[REQUIREMENT]: Within the records below is a range that opens at the line with "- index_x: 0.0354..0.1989" and closes at the line with "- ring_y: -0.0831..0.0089". Return that range word for word, both ends included, and only that range.

[DATA RECORDS]:
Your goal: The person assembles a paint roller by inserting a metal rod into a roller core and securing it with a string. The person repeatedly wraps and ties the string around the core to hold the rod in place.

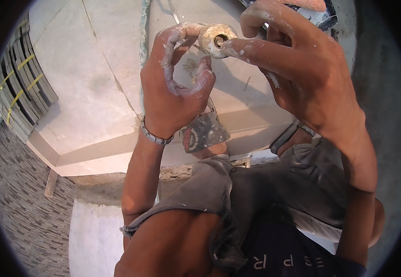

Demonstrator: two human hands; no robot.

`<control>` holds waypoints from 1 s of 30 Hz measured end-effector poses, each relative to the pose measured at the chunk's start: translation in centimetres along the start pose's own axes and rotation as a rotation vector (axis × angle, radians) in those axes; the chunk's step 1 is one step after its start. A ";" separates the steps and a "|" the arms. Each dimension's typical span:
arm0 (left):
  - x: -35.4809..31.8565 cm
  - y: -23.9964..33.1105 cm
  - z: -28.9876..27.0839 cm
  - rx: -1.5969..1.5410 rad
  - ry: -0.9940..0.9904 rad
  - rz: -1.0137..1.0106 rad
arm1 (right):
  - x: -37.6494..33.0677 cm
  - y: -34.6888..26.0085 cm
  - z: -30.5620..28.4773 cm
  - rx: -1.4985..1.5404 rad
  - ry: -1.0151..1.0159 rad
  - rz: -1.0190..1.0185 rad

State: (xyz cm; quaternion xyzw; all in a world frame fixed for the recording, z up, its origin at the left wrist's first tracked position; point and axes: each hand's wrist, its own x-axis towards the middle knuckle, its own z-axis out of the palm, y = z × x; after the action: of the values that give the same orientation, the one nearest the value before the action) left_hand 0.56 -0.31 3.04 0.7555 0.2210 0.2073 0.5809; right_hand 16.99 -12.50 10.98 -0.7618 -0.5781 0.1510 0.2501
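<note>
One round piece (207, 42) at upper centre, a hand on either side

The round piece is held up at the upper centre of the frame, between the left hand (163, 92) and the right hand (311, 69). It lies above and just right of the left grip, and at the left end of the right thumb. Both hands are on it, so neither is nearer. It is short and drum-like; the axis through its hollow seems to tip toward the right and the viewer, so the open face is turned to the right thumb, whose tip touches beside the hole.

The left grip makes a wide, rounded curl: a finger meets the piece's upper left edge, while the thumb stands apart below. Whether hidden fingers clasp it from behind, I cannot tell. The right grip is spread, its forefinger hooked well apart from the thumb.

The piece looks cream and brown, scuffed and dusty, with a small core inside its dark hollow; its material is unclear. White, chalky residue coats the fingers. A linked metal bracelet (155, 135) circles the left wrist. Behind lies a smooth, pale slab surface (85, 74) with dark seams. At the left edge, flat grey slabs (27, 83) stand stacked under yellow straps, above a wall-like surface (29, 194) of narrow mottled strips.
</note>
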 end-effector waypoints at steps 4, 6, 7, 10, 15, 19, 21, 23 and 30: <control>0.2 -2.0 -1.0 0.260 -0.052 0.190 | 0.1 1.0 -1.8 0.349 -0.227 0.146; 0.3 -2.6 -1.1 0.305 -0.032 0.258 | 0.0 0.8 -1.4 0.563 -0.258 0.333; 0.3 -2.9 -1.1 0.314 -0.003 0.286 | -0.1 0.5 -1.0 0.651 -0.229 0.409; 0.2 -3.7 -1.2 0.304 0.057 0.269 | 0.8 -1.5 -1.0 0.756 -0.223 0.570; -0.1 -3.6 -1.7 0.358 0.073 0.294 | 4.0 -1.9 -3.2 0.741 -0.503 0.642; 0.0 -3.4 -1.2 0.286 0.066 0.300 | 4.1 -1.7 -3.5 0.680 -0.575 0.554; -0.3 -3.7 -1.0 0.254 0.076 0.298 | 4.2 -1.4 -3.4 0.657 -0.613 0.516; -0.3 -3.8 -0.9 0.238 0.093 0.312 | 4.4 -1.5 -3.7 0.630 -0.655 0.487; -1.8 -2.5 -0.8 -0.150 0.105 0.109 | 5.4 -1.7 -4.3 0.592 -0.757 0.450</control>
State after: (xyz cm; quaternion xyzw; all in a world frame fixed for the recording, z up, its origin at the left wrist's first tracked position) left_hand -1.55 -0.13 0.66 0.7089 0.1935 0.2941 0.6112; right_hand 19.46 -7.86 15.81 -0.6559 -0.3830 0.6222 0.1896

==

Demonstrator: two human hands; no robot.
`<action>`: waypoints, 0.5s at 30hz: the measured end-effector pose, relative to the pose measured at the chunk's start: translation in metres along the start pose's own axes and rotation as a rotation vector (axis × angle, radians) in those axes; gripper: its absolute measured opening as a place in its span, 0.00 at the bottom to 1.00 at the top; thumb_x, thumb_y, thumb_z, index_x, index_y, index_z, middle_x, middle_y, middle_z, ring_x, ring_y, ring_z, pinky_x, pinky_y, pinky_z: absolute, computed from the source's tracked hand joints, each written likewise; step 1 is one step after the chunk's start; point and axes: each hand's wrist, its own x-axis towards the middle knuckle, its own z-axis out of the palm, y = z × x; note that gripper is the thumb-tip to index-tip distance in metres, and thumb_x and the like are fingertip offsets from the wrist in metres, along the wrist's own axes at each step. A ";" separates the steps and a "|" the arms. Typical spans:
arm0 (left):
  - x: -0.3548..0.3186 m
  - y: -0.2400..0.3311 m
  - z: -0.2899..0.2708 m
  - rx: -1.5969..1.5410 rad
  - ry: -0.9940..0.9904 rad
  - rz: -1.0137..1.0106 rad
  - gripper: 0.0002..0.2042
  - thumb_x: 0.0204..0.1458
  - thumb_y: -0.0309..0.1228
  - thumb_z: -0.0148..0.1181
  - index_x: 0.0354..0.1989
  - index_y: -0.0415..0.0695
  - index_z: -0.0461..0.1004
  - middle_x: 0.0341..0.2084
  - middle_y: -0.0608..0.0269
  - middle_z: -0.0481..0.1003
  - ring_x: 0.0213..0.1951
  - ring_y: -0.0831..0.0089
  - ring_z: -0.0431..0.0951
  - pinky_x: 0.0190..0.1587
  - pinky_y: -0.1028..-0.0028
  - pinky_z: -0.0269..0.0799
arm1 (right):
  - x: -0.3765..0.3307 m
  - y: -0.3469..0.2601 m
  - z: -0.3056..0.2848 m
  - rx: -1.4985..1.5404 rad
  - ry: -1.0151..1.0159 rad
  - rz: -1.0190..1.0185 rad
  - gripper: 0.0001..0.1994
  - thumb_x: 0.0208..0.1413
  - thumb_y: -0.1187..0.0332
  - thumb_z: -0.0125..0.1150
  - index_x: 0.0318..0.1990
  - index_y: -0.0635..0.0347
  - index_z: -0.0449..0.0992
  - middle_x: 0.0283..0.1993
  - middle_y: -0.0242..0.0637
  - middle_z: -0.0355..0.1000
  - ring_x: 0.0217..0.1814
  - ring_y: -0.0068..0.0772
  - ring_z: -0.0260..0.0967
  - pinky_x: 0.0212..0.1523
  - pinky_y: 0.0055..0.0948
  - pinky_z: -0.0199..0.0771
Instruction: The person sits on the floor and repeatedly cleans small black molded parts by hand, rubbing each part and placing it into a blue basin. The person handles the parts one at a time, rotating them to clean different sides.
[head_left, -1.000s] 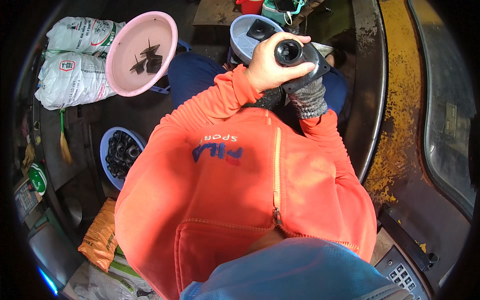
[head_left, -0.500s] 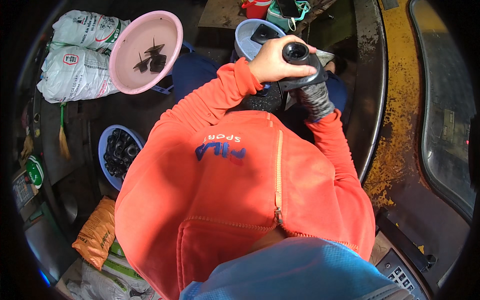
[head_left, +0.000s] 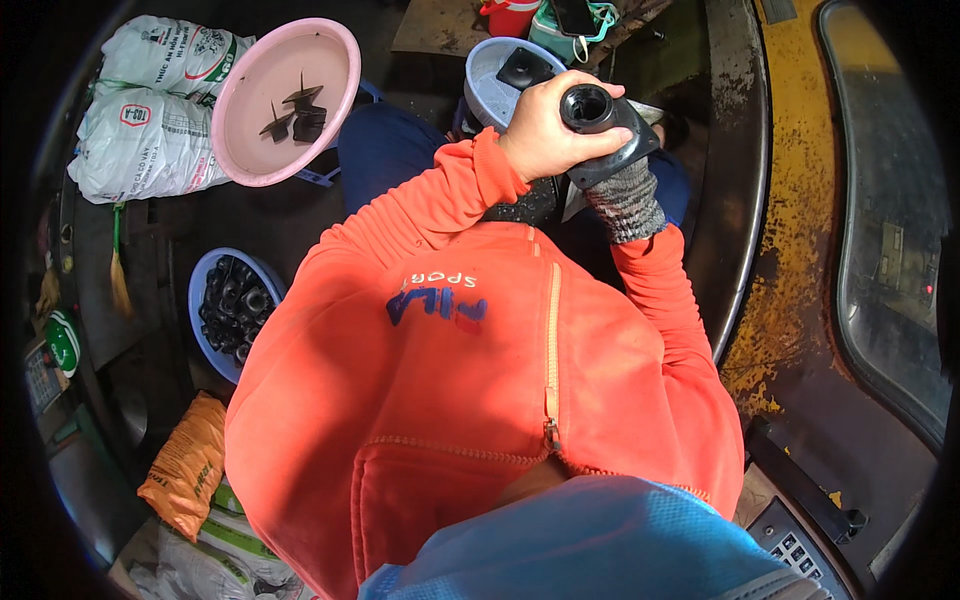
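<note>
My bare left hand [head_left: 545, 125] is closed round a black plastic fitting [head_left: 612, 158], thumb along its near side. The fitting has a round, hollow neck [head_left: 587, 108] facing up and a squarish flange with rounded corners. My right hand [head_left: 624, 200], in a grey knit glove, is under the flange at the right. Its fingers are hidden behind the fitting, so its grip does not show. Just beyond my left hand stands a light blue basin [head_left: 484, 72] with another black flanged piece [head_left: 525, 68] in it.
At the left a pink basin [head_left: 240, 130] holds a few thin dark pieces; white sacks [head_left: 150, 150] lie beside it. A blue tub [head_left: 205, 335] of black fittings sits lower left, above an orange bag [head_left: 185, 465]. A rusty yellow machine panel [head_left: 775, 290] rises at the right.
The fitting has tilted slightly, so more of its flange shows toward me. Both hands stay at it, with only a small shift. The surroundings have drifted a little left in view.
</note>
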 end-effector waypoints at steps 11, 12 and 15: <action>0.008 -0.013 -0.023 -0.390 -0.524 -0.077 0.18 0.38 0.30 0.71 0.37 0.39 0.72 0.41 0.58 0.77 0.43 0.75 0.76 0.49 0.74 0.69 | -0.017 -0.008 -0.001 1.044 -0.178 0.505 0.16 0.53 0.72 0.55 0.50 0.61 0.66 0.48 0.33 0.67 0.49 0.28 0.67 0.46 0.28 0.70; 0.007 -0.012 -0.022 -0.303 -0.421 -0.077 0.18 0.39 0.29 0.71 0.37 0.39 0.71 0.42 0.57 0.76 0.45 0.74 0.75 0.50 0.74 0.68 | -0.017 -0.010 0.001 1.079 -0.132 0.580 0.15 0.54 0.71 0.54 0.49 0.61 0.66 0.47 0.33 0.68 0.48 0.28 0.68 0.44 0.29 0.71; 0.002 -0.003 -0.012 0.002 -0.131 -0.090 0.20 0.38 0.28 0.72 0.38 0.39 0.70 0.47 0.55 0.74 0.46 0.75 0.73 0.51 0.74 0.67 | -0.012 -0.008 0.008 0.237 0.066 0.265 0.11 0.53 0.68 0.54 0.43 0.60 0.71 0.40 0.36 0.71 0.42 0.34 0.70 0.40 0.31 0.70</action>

[COMPLETED TASK]:
  - index_x: 0.0354..0.1989
  - index_y: -0.0415..0.0695
  - index_z: -0.0461..0.1004
  - middle_x: 0.0341..0.2084
  - middle_y: -0.0608..0.0269
  - middle_z: -0.0481..0.1003
  - ring_x: 0.0213..0.1951
  - ring_y: -0.0831..0.0089

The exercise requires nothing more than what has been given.